(Input data begins)

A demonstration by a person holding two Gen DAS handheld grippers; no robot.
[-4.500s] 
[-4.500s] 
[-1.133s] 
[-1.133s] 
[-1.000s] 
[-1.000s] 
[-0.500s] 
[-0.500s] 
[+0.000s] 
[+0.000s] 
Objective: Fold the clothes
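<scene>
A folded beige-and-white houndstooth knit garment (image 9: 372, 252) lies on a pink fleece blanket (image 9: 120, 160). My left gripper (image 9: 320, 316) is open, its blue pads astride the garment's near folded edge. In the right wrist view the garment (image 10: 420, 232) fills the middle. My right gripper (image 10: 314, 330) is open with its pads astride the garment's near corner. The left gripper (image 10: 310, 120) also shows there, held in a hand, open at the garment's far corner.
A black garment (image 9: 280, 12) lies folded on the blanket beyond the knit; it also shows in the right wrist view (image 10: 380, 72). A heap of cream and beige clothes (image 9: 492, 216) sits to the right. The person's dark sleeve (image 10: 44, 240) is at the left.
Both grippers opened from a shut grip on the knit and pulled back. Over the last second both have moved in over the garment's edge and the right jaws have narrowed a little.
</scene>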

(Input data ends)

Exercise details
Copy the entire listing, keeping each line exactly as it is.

Exercise output
A demonstration by a person holding two Gen DAS handheld grippers; no robot.
[-4.500s] 
[-4.500s] 
[-1.133s] 
[-1.133s] 
[-1.000s] 
[-1.000s] 
[-0.500s] 
[-0.500s] 
[+0.000s] 
[+0.000s] 
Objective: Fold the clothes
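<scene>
A folded beige-and-white houndstooth knit garment (image 9: 372, 252) lies on a pink fleece blanket (image 9: 120, 160). My left gripper (image 9: 320, 316) is open, its blue pads astride the garment's near folded edge. In the right wrist view the garment (image 10: 420, 232) fills the middle. My right gripper (image 10: 314, 330) is open with its pads astride the garment's near corner. The left gripper (image 10: 310, 120) also shows there, held in a hand, open at the garment's far corner.
A black garment (image 9: 280, 12) lies folded on the blanket beyond the knit; it also shows in the right wrist view (image 10: 380, 72). A heap of cream and beige clothes (image 9: 492, 216) sits to the right. The person's dark sleeve (image 10: 44, 240) is at the left.
Both grippers opened from a shut grip on the knit and pulled back. Over the last second both have moved in over the garment's edge and the right jaws have narrowed a little.
</scene>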

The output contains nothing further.